Upon re-reading the liner notes of my CD copy of Sunshine Tomorrow (gotta love physical media!), I was reminded of the odd fact that the aborted Lei'd in Hawaii album was going to have canned audience clapping for the tracks they were trying to "fake" as being live tracks.

This lead to several questions/comments that have been running through my head:

- How exactly were they planning to fake the live applause? Were they just going to fade into applause from the actual Hawaii concerts? Or use stock applause from other shows?  I can't imagine it sounding natural. It's like a 60s sitcom with live applause (Dick Van Dyke Show, for example) vs. a 60s sitcom with canned laughter (Gilligan's Island, Get Smart, etc) - pretty damn obvious.

- Was this planned fakery a big secret that they intended to keep from the public? (For that matter, how and when did it become public/fan knowledge that the Party! album also had "faked" party sounds?)

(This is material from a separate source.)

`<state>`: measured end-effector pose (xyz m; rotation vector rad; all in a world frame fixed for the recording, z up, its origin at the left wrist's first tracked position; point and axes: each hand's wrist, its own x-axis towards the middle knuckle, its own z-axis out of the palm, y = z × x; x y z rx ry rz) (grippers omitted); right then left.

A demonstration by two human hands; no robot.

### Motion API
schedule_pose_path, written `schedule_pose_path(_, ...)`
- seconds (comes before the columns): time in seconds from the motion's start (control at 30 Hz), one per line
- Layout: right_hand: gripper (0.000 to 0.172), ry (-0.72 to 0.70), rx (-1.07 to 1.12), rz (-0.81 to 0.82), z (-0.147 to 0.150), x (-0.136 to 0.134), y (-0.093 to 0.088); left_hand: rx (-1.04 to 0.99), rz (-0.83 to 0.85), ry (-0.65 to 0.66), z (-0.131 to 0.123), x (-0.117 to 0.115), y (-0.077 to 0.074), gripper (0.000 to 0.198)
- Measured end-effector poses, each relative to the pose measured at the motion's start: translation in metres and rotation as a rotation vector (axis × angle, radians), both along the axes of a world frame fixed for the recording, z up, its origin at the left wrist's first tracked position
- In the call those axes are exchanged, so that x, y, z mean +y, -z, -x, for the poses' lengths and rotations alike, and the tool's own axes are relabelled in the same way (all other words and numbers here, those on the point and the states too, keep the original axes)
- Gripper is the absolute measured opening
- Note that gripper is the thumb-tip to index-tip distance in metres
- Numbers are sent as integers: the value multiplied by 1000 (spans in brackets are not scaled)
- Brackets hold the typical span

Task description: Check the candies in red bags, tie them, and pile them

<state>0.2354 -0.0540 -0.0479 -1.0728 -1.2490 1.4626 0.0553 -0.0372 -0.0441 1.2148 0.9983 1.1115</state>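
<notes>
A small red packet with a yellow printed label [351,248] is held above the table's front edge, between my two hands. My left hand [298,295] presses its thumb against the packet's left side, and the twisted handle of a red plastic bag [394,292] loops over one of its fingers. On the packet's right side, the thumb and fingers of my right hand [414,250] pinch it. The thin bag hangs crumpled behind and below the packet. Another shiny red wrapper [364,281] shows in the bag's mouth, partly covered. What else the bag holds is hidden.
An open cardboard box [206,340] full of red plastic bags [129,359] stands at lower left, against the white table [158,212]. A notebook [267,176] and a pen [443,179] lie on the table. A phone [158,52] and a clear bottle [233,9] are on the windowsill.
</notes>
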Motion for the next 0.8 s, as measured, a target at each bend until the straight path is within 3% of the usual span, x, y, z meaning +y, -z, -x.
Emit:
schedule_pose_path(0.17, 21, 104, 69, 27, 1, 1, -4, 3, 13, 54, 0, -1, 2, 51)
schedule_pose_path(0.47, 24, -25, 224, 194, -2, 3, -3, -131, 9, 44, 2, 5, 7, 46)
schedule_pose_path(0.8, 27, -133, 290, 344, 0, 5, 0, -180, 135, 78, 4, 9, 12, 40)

- Are there other examples in this era of other bands doing this type of thing for a big batch of songs on an album? Not just talking about a bit of studio "touch up" on a live track, but full-on faked live songs on a live album?

- How many songs would have been faked vs the actual tracks used from the Hawaii concerts? Was literally nothing salvageable from the actual live sets?

- Since, as the  Sunshine Tomorrow liner notes mentioned, the Lei'd in Hawaii song style was very much an intended replica, so to speak, of the very specific Smiley Smile sound, it seems that its absence from ever being released might have contributed to Smiley Smile being even more of an outlier in the band's catalog. After all, if they'd had released this album as a followup, at least it would be more of an established "thing" that they really shifted their sound into this vibe for a time.

- Could this album possibly have done well, with its trippy renditions of older BBs tunes? Or safe to say it would have flopped either way?

-  It feels like this was maybe the earliest iteration of the band trying to directly recycle their material to make their older songs hip by very drastically changing their arrangements into what Brian presumably thought was as hip/modern a way as possible. (I for the record think that Smiley Smile vibe works here, and generally sounds rad on this unfinished album).  In a way, I see a through-line to the early '70s "updated" versions of Friends songs, and even to something like 1992's "Surfin'" remake; this seems to be the earliest example of the band trying to shoehorn a modern "twist" upon an old classic tune or two.
« Last Edit: December 23, 2019, 03:12:57 PM by CenturyDeprived » Logged
B.E.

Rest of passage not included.